Add a keep-mode to shlexer.

2014-11-05 07:41:17 +01:00 · 2014-11-05 07:41:17 +01:00 · 22da17bbca
commit 22da17bbca
parent 9ed466b536
2 changed files with 36 additions and 4 deletions
--- a/qutebrowser/test/utils/test_split.py
+++ b/qutebrowser/test/utils/test_split.py
@ -112,3 +112,12 @@ class SplitTests(unittest.TestCase):
            with self.subTest(cmd=cmd):
                items = split.split(cmd)
                self.assertEqual(items, out)
    def test_split_keep(self):
        """Test splitting with keep=True."""
        for case in test_data.strip().splitlines():
            cmd, *_out = case.split('|')[:-1]
            cmd = cmd.replace(r'\n', '\n')
            with self.subTest(cmd=cmd):
                items = split.split(cmd, keep=True)
                self.assertEqual(''.join(items), cmd)
--- a/qutebrowser/utils/split.py
+++ b/qutebrowser/utils/split.py
@ -41,6 +41,7 @@ class ShellLexer:
        self.escapedquotes = '"'
        self.state = ' '
        self.token = ''
        self.keep = False
    def read_token(self):
        """Read a raw token from the input stream."""

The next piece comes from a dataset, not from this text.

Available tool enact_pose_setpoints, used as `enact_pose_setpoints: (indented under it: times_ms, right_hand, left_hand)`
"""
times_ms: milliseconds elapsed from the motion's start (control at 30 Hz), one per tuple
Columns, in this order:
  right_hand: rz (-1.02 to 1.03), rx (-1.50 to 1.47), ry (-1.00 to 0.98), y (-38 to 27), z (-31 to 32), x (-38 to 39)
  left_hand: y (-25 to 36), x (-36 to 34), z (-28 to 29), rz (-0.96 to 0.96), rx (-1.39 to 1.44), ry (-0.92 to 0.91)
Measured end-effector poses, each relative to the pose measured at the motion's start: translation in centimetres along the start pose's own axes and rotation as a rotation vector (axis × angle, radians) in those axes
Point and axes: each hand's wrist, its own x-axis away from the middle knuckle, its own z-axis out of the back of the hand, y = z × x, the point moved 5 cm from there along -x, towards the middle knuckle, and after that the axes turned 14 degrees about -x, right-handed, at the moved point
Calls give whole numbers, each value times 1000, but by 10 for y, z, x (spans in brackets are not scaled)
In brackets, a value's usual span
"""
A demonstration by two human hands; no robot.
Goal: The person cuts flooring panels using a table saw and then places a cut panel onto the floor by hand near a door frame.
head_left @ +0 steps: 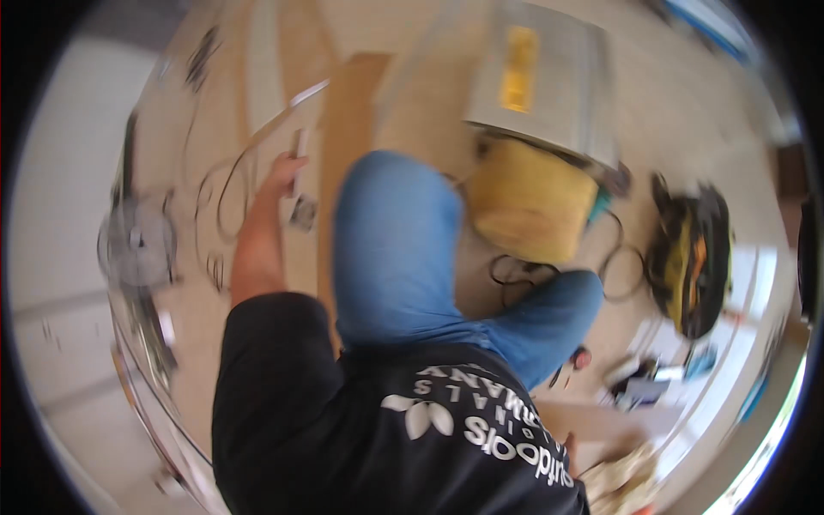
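My left arm reaches forward past the left side of my raised knee. My left hand (287, 173) is closed round a narrow, flat, pale piece (299, 144) that stands up out of the fist; blur hides its exact kind. Right beside it runs a long brown board (354, 103). A small dark-and-light patterned square (302, 213) lies on the floor just below the hand. Only a sliver of my right hand (572, 452) shows at the lower right, past my shirt and next to a crumpled beige cloth or bag (620, 477); its fingers are mostly hidden.
A grey metal case (558, 77) with a yellow label stands ahead, a yellowish block (532, 204) before it. To the right sits a black-and-yellow tool bag (691, 257). Cables (225, 202) trail across the floor. A round grey disc (137, 244) is at the left.
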Motion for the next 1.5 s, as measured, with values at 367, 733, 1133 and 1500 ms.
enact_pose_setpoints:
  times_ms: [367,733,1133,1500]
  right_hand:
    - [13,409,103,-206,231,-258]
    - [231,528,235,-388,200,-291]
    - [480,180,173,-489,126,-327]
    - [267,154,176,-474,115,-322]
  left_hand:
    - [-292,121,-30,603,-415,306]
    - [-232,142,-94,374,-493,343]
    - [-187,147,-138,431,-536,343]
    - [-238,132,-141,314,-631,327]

@ -63,15 +64,21 @@ class ShellLexer:
                    break
                elif nextchar in self.whitespace:
                    log.shlexer.vdebug("I see whitespace in whitespace state")
                    if self.keep:
                        self.token += nextchar
                    if self.token or quoted:
                        # emit current token
                        break
                    else:
                        continue
                elif nextchar in self.escape:
                    if self.keep:
                        self.token += nextchar
                    escapedstate = 'a'
                    self.state = nextchar
                elif nextchar in self.quotes:
                    if self.keep:
                        self.token += nextchar
                    self.state = nextchar
                else:
                    self.token = nextchar
@ -83,9 +90,13 @@ class ShellLexer:
                    self.state = None
                    break
                if nextchar == self.state:
                    if self.keep:
                        self.token += nextchar
                    self.state = 'a'
                elif (nextchar in self.escape and
                        self.state in self.escapedquotes):
                    if self.keep:
                        self.token += nextchar
                    escapedstate = self.state
                    self.state = nextchar
                else:
@ -93,13 +104,14 @@ class ShellLexer:
            elif self.state in self.escape:
                if nextchar is None:
                    log.shlexer.vdebug("I see EOF in escape state")
-                    self.token += self.state
+                    if not self.keep:
                        self.token += self.state
                    self.state = None
                    break
                # In posix shells, only the quote itself or the escape
                # character may be escaped within quotes.
                if (escapedstate in self.quotes and nextchar != self.state and
-                        nextchar != escapedstate):
+                        nextchar != escapedstate and not self.keep):
                    self.token += self.state
                self.token += nextchar
                self.state = escapedstate
@ -110,13 +122,19 @@ class ShellLexer:
                elif nextchar in self.whitespace:
                    log.shlexer.vdebug("shlex: I see whitespace in word state")
                    self.state = ' '
                    if self.keep:
                        self.token += nextchar
                    if self.token or quoted:
                        break   # emit current token
                    else:
                        continue
                elif nextchar in self.quotes:
                    if self.keep:
                        self.token += nextchar
                    self.state = nextchar
                elif nextchar in self.escape:
                    if self.keep:
                        self.token += nextchar
                    escapedstate = 'a'
                    self.state = nextchar
                else:
@ -138,7 +156,12 @@ class ShellLexer:
        return token
-def split(s):
+def split(s, keep=False):
-    """Split a string via ShellLexer."""
+    """Split a string via ShellLexer.
    Args:
        keep: Whether to keep are special chars in the split output.
    """
    lexer = ShellLexer(s)
    lexer.keep = keep
    return list(lexer)